An exact copy of the listing below is required, minus its pictures.

__________________________________________________

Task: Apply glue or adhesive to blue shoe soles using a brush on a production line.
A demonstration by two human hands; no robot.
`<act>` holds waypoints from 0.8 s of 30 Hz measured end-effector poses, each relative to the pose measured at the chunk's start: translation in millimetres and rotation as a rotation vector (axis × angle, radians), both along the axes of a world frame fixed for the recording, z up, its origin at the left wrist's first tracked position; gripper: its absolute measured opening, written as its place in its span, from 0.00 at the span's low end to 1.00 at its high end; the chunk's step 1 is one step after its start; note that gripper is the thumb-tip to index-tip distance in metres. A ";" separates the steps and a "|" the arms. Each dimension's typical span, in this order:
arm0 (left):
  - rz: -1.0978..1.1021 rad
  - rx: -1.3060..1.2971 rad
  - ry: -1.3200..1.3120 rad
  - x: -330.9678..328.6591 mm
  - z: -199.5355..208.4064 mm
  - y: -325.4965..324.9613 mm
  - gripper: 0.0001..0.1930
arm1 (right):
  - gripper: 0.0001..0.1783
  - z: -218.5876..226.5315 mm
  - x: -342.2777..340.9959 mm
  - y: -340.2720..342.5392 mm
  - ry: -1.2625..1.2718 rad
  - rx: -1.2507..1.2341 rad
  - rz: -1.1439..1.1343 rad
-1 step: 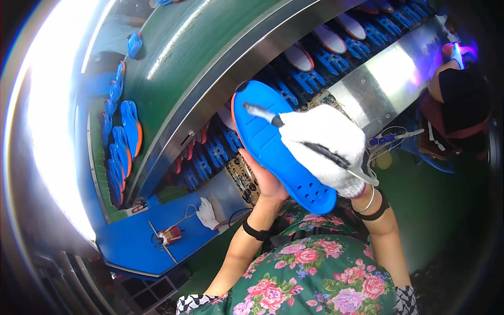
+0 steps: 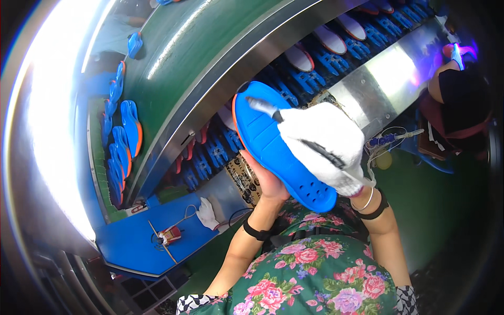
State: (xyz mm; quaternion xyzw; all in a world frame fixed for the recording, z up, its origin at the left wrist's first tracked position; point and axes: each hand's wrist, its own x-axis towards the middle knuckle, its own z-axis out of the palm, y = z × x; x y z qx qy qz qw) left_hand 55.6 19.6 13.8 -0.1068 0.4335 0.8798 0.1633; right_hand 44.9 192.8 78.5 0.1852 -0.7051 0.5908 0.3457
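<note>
The left hand (image 2: 269, 181), bare, grips a blue insole (image 2: 257, 126) from below and along its left edge. The insole is held up in front of the body and tilted: its toe end, with a black patch, points to the upper left, and its heel, pierced with small holes, to the lower right. An orange rim shows along its left side.

The right hand (image 2: 323, 144), in a white glove with dark stains, lies across the insole's right edge. A narrow grey tip (image 2: 261, 107) with a black band juts from the glove over the toe half; whether it is a tool or a covered finger, and so whether the hand is closed on anything, I cannot tell.

Beyond the metal rail (image 2: 220, 65), more blue insoles (image 2: 131, 126) lie on a green belt (image 2: 163, 89). On the near side are blue clamps (image 2: 310, 80) and pale insoles (image 2: 331, 39). At lower left, a blue table (image 2: 123, 239) bears a spare glove (image 2: 207, 213) and a red-and-white object (image 2: 170, 235).
</note>
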 end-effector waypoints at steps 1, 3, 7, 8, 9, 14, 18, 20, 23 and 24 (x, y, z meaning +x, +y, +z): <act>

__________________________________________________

_ANSWER_.
Task: Apply glue or adhesive to blue shoe soles using a brush on a production line.
A demonstration by two human hands; no robot.
`<act>` holds waypoints from 0.8 s of 30 Hz measured end-effector poses, each relative to the pose measured at the chunk's start: translation in millimetres and rotation as a rotation vector (axis × angle, radians), both along the axes of a world frame fixed for the recording, z up, its origin at the left wrist's first tracked position; gripper: its absolute measured opening, written as its place in its span, from 0.00 at the span's low end to 1.00 at its high end; the chunk's step 1 is one step after its start; note that gripper is the thumb-tip to index-tip distance in metres. A ";" separates the steps and a "|" the arms. Each dimension's typical span, in this order:
arm0 (left):
  - rz: -1.0978..1.1021 rad
  - rx: -1.3060..1.2971 rad
  - ry: -1.3200..1.3120 rad
  - x: -330.9678..328.6591 mm
  - z: -199.5355..208.4064 mm
  - y: -325.4965..324.9613 mm
  - gripper: 0.0001..0.1930
arm1 (right):
  - gripper: 0.0001..0.1783
  - z: -218.5876..226.5315 mm
  - x: -342.2777..340.9959 mm
  - y: -340.2720..342.5392 mm
  - ry: -1.2625..1.2718 rad
  - rx: -1.2507..1.2341 rad
  - rz: -1.1439..1.1343 rad
-1 step: 
+0 steps: 
State: (xyz mm; quaternion xyzw; all in a world frame fixed for the recording, z up, its origin at the left wrist's first tracked position; point and axes: each hand's wrist, its own x-axis towards the middle knuckle, its own z-axis out of the palm, y = z × x; x y z qx qy qz qw) left_hand 55.6 19.6 13.8 -0.1068 0.4335 0.8798 0.1633; right_hand 44.9 192.8 78.5 0.1852 -0.7051 0.5908 0.3457
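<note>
The left hand (image 2: 269, 181), bare, grips a blue insole (image 2: 257, 126) from below and along its left edge. The insole is held up in front of the body and tilted: its toe end, with a black patch, points to the upper left, and its heel, pierced with small holes, to the lower right. An orange rim shows along its left side.

The right hand (image 2: 323, 144), in a white glove with dark stains, lies across the insole's right edge. A narrow grey tip (image 2: 261, 107) with a black band juts from the glove over the toe half; whether it is a tool or a covered finger, and so whether the hand is closed on anything, I cannot tell.

Beyond the metal rail (image 2: 220, 65), more blue insoles (image 2: 131, 126) lie on a green belt (image 2: 163, 89). On the near side are blue clamps (image 2: 310, 80) and pale insoles (image 2: 331, 39). At lower left, a blue table (image 2: 123, 239) bears a spare glove (image 2: 207, 213) and a red-and-white object (image 2: 170, 235).
</note>
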 end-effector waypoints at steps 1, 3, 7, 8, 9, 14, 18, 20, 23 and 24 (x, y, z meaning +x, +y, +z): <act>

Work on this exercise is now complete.